Your answer should be the lines below from the one with "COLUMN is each" to the one with "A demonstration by", both included, given again exactly and with nothing added.

Data block:
§

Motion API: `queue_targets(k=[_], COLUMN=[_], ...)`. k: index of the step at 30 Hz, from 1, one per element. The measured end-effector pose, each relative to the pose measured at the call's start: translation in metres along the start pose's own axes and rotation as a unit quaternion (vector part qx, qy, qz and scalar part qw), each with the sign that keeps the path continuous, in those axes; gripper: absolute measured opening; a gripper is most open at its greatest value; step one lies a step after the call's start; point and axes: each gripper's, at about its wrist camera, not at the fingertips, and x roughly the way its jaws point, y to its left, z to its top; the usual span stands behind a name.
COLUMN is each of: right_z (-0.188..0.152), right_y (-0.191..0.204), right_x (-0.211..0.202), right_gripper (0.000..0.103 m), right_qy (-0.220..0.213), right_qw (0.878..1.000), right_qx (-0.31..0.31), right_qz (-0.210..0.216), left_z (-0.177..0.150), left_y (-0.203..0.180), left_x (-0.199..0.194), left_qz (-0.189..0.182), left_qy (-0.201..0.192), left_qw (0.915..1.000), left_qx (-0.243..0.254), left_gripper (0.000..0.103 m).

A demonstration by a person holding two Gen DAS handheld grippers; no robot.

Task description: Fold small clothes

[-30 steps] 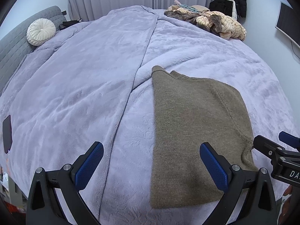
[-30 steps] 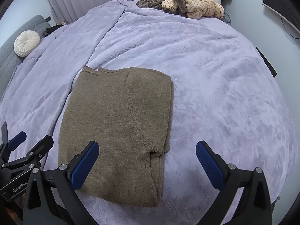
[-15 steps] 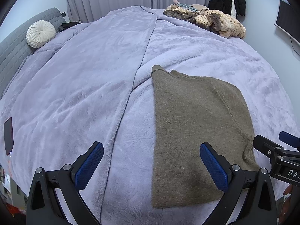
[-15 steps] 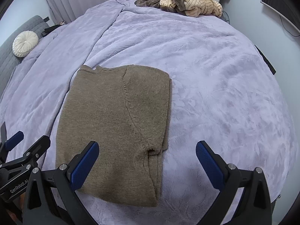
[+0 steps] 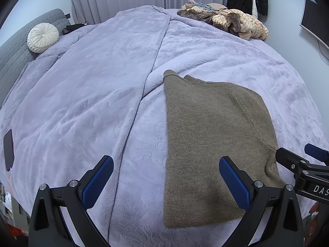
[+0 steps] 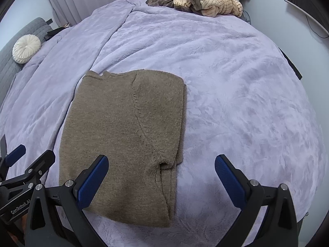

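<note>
A brown knit sweater (image 5: 213, 140) lies flat on the lilac blanket (image 5: 92, 94), folded lengthwise with a sleeve laid over its right side; it also shows in the right wrist view (image 6: 125, 135). My left gripper (image 5: 166, 177) is open and empty, hovering above the sweater's near left edge. My right gripper (image 6: 161, 177) is open and empty above the sweater's near right edge by the sleeve cuff. The right gripper shows at the right edge of the left wrist view (image 5: 304, 168), the left gripper at the left edge of the right wrist view (image 6: 22, 170).
A pile of beige and brown clothes (image 5: 226, 20) sits at the bed's far end. A round white cushion (image 5: 42, 37) rests by the grey headboard (image 5: 12, 57). A dark phone (image 5: 8, 150) lies at the left bed edge. A monitor (image 5: 316, 26) hangs on the right wall.
Both grippers have drifted slightly, staying open. The sweater has not moved.
</note>
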Motion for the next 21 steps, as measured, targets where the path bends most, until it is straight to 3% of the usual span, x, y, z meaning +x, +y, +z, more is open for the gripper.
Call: queue_targets(k=[21], right_z=[-0.0013], right_y=[0.0011], right_x=[0.0013], right_gripper=[0.103], right_qy=[0.002], right_qw=[1.000], right_qx=[0.000], right_qz=[0.000], left_z=[0.0002], left_y=[0.0002], left_x=[0.0008], left_qz=[0.000], left_qy=[0.003], left_qw=[1.0000], left_qx=[0.002], left_gripper=[0.103])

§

Response box:
COLUMN is each of: right_z (-0.188..0.152), right_y (-0.191..0.204), right_x (-0.211..0.202), right_gripper (0.000..0.103 m), right_qy (-0.220..0.213), right_qw (0.878..1.000), right_qx (-0.31..0.31), right_qz (-0.210..0.216), left_z (-0.177..0.150), left_y (-0.203..0.180), left_x (-0.199..0.194), left_qz (-0.189..0.182), left_qy (-0.201..0.192), left_qw (0.915..1.000), left_qx (-0.243..0.254), left_gripper (0.000..0.103 m).

A demonstration by a person holding two Gen DAS handheld grippers; no robot.

Work on this exercise is done.